「WannaCry」の拡散続く「クローズドな環境だから安全という思い込みが脆弱性」:IoTセキュリティ(1/2 ページ)
トレンドマイクロが「2017年国内サイバー犯罪動向」の調査結果について解説。製造業と関わる大規模なサイバー攻撃事例となるランサムウェア「WannaCry(ワナクライ)」は現在も拡散が続いている。「IoT活用やITシステムとの連携を考慮すれば、クローズドな環境だから安全という思い込みは脆弱性に成り得る」(同社)という。
トレンドマイクロは2018年1月10日、東京都内で会見を開き、同社がまとめた「2017年国内サイバー犯罪動向」の調査結果について解説した。
同調査は、2017年1〜11月の期間で、日本国内を中心に観測されたサイバー攻撃やトレンドマイクロ独自の統計データを基に分析を行っている。同社 セキュリティエバンジェリストの岡本勝之氏は「2017年は、『システム』の脆弱性に加えて、リスク認識や業務・システムの運用プロセスの隙といった『人』や『プロセス』の脆弱性が要因となり多くの企業で被害が確認された。こうしたことから、2017年の国内サイバー犯罪動向を総括すると、『3つのセキュリティ上の欠陥』が企業に深刻な影響を与えた1年だった」と語る。
準備期間も対策法もあったが大きな問題になった「WannaCry」
2017年において、製造業と関わる大規模なサイバー攻撃事例としては、同年5月に登場したランサムウェア「WannaCry(ワナクライ)」が挙げられる。WannaCryが感染拡大に利用する「SMB1.0(SMB v1)」は、2016年9月に開発元であるマイクロソフト(Microsoft)から使用停止が推奨されており、また2017年3月には当該脆弱性を解消する更新プログラムも公開されていた。「WannaCryの登場までに一定の期間と対策法が用意されており、システムを更新さえすれば解決できる問題だった。しかし実際には更新されていなかったため大きな問題につながった」(岡本氏)という。

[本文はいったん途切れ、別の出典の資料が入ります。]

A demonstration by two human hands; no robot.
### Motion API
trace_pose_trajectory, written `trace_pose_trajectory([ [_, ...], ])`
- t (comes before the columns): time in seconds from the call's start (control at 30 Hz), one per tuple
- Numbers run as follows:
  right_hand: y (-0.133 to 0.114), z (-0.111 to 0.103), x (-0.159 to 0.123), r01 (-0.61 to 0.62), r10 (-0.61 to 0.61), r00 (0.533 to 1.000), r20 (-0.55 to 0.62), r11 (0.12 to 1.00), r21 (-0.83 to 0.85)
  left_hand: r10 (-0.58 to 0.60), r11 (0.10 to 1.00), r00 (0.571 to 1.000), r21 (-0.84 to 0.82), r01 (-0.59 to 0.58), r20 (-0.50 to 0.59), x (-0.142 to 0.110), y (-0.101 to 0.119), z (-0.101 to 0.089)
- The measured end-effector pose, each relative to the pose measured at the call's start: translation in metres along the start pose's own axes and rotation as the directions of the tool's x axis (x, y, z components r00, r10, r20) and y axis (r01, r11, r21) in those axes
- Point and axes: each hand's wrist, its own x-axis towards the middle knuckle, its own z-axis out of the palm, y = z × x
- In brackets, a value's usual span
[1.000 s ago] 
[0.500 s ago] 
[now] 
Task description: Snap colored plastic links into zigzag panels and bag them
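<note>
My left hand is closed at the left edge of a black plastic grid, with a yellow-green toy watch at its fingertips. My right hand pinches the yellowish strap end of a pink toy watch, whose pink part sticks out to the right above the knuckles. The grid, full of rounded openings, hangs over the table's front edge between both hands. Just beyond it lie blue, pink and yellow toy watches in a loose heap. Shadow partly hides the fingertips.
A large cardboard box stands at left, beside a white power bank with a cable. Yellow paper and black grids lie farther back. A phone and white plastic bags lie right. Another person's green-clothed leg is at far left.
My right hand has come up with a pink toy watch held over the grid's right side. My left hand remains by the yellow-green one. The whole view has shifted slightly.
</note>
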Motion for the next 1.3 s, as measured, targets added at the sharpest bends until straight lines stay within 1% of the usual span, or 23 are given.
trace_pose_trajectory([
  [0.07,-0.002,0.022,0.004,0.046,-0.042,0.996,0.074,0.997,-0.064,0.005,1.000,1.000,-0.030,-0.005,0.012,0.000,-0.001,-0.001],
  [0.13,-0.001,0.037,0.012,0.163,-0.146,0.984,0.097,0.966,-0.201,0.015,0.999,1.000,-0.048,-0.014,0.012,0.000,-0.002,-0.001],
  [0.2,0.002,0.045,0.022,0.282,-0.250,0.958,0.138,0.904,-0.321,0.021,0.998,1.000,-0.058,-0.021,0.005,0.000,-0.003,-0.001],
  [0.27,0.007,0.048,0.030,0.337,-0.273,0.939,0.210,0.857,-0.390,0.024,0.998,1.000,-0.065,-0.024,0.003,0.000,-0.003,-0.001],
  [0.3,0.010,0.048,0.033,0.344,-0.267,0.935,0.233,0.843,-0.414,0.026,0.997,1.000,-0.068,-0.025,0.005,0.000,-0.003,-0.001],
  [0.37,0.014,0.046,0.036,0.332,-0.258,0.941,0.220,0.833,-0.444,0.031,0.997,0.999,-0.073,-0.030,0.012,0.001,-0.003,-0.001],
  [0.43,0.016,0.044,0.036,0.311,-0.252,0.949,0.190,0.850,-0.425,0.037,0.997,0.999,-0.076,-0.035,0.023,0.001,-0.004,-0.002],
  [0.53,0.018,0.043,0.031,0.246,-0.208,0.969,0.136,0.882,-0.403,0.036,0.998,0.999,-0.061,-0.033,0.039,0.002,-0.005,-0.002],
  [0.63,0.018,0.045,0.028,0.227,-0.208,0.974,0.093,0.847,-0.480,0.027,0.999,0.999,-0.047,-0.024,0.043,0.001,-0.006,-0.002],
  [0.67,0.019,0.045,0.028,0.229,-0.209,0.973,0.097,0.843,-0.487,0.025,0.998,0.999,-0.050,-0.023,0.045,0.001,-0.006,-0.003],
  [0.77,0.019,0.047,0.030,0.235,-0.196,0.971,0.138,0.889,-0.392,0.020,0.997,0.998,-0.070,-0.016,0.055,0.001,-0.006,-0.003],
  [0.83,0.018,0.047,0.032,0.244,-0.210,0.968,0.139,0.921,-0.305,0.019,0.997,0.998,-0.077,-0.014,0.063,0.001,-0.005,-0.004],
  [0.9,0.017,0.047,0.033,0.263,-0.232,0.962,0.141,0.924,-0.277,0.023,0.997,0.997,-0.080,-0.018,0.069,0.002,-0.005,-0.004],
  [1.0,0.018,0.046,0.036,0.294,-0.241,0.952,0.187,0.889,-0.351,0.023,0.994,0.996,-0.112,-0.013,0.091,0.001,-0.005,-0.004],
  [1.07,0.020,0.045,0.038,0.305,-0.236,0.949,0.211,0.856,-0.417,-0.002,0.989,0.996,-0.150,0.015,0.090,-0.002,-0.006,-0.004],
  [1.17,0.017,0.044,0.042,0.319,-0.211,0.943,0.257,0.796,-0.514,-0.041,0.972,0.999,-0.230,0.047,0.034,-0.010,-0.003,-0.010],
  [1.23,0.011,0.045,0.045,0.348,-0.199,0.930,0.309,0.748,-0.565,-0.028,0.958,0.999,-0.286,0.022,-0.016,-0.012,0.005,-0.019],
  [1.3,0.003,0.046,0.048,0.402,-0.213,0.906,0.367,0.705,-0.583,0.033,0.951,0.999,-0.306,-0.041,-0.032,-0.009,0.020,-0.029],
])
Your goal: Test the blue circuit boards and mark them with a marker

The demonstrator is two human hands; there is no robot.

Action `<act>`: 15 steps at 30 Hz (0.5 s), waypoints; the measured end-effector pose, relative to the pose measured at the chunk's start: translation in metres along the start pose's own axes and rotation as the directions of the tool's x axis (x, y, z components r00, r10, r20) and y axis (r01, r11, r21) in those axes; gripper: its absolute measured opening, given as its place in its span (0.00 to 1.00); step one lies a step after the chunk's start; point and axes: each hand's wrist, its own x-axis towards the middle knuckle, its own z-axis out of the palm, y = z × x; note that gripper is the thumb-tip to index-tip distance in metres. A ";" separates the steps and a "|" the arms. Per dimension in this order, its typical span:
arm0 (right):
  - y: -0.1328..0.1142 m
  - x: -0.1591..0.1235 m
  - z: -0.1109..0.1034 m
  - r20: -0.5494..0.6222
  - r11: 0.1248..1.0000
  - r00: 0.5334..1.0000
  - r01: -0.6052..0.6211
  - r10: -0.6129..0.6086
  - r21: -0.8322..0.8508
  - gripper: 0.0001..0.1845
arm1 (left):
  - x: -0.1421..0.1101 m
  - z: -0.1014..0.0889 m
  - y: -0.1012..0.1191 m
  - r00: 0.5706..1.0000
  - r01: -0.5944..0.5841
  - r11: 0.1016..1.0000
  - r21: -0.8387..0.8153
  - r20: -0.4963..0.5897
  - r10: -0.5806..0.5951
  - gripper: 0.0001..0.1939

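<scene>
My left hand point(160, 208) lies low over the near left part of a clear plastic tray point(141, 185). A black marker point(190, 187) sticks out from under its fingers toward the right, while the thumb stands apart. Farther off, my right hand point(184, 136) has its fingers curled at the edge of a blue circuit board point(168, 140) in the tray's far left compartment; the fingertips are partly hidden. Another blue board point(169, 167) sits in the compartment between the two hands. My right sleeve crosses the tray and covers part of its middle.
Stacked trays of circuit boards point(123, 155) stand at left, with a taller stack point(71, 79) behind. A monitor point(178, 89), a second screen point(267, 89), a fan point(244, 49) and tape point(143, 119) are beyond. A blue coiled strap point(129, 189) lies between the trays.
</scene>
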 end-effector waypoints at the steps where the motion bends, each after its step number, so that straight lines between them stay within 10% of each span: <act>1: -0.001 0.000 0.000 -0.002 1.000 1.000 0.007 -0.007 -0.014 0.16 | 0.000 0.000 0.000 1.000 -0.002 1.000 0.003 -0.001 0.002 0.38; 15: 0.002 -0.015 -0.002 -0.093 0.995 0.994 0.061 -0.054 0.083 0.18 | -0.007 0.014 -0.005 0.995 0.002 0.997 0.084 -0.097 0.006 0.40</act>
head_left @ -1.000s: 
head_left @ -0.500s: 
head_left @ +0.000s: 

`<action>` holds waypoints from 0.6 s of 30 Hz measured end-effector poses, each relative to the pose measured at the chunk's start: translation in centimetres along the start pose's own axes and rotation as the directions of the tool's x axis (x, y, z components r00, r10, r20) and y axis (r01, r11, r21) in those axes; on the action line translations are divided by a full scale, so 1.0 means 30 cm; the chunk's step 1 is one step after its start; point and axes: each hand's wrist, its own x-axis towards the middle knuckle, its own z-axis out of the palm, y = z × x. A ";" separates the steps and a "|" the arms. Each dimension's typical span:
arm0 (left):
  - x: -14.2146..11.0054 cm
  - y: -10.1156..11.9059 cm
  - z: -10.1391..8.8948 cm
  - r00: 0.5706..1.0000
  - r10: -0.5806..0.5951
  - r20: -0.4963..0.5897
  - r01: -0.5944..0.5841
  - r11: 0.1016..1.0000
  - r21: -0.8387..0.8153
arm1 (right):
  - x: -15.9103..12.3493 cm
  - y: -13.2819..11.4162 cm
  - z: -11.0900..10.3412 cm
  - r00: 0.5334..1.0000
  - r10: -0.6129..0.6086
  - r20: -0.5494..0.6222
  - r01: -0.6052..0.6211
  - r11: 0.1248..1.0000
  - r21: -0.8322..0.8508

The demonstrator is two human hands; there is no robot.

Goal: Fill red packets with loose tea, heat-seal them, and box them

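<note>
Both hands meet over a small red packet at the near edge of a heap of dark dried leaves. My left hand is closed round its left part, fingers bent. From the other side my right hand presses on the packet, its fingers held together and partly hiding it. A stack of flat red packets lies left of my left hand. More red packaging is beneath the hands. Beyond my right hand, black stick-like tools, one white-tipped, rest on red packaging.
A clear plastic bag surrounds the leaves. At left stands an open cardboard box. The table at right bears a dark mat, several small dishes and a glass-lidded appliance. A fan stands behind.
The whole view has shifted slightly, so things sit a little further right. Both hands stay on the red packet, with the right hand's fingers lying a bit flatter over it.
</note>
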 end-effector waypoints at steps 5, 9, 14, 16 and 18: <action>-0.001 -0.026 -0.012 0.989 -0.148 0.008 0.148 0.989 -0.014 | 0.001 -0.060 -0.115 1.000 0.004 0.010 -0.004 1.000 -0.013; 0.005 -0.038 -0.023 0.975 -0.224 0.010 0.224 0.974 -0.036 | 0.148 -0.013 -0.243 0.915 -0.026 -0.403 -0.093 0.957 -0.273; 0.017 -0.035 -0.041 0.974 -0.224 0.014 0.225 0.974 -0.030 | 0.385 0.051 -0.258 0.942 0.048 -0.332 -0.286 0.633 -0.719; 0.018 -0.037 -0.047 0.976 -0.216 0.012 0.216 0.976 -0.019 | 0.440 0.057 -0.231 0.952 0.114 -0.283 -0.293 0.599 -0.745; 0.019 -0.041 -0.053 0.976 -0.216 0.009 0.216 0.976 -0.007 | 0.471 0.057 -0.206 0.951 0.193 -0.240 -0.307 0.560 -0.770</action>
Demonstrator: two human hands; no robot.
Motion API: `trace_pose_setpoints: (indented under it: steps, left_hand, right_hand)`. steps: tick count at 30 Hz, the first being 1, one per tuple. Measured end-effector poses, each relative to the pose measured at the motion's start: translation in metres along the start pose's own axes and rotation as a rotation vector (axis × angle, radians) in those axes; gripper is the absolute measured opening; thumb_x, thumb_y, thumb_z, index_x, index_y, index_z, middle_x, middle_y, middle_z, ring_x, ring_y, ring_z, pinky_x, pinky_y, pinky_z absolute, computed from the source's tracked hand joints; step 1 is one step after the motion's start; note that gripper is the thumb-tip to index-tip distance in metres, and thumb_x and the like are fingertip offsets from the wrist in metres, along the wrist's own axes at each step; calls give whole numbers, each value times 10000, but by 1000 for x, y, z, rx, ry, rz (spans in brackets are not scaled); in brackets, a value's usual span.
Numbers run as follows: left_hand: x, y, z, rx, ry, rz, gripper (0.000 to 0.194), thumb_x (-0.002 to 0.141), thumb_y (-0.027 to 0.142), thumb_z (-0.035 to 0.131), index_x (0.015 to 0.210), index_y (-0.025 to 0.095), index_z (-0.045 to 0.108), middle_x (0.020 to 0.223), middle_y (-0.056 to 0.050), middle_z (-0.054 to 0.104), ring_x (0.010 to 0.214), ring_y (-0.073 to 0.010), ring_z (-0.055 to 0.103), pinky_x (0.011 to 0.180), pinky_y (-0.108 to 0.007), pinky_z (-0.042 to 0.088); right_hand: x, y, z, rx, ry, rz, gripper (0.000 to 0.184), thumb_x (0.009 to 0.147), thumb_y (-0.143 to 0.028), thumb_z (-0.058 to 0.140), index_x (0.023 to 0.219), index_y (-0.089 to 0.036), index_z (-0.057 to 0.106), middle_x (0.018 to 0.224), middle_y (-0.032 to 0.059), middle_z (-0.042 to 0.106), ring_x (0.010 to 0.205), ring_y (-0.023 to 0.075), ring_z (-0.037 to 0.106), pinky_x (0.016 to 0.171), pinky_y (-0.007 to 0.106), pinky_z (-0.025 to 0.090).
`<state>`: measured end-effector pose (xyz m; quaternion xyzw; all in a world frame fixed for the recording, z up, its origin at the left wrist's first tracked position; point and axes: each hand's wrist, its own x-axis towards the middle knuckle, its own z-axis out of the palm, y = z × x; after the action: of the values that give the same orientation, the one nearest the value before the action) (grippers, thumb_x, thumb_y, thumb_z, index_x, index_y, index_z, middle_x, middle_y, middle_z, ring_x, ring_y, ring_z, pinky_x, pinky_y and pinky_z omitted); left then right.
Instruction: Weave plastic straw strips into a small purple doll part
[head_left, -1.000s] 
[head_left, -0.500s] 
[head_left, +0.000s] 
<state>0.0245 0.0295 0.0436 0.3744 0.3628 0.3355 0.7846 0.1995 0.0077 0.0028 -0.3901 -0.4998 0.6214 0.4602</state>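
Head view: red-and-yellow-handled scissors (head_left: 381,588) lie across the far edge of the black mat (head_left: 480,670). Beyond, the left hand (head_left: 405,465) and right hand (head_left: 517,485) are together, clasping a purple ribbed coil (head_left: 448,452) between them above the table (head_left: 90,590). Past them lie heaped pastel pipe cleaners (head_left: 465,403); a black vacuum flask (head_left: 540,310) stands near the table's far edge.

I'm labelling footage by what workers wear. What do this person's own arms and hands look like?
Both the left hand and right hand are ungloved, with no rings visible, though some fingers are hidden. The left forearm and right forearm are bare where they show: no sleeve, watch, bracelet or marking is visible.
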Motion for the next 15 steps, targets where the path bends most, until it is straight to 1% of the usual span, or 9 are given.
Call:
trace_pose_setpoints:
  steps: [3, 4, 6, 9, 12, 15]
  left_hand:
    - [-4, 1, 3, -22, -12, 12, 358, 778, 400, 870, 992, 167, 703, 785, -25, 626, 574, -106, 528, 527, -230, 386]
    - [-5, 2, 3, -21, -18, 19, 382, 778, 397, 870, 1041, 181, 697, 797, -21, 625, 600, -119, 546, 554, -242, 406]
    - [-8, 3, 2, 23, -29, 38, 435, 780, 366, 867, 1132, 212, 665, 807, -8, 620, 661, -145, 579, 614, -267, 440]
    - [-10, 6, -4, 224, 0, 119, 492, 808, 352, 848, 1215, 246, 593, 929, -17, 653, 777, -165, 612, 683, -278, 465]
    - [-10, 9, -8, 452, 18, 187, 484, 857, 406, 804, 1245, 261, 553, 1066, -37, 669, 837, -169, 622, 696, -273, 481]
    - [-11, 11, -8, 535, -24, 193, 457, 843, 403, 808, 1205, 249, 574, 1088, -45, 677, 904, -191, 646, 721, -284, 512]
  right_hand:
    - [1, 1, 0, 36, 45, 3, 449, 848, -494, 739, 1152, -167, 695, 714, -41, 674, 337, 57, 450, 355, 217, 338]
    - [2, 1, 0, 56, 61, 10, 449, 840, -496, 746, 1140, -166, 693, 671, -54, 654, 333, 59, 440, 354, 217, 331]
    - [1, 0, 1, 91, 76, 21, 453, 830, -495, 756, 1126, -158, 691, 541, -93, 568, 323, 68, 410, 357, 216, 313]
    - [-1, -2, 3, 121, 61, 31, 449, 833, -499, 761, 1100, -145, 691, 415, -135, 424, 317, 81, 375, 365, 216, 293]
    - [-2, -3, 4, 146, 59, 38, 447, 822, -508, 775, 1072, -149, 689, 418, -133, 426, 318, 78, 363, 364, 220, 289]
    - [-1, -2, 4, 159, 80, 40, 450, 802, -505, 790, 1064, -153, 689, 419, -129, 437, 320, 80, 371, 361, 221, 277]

WannaCryの被害は、工場や病院、鉄道など産業別に用いられている“レガシーな”システムで多く見られた。これらの“レガシーな”システムでは、「Windows XP」など既にサポートを終了しているOSがベースになっていることが多い。そんなシステムを使い続けられたのは、セキュリティ上の担保として「インターネットと接続しないクローズドな環境であること」が前提になっていたからだ。岡本氏は「それでもWannaCryの被害を受けたということは、実質的にクローズドな環境ではなかった、ということだ」と強調する。
WannaCryの拡散は2017年5月以降も継続中だ。トレンドマイクロによるWannaCryの検出台数は、世界全体では同年6月以降も増え続けている。これは、あれほど大きな話題になったにもかかわらず対応が進んでいない証拠だ。日本国内に限ってみると、横ばい〜減少傾向にあるが「WannaCryへの対処を行っていない“レガシーな”システムがまだ多数ある可能性は高い。IoT(モノのインターネット)活用やITシステムとの連携を考慮すれば、クローズドな環境だから安全という思い込みが脆弱性に成り得る。クローズドではないという前提でシステムの作り方を変えていくべきだ」(岡本氏)としている。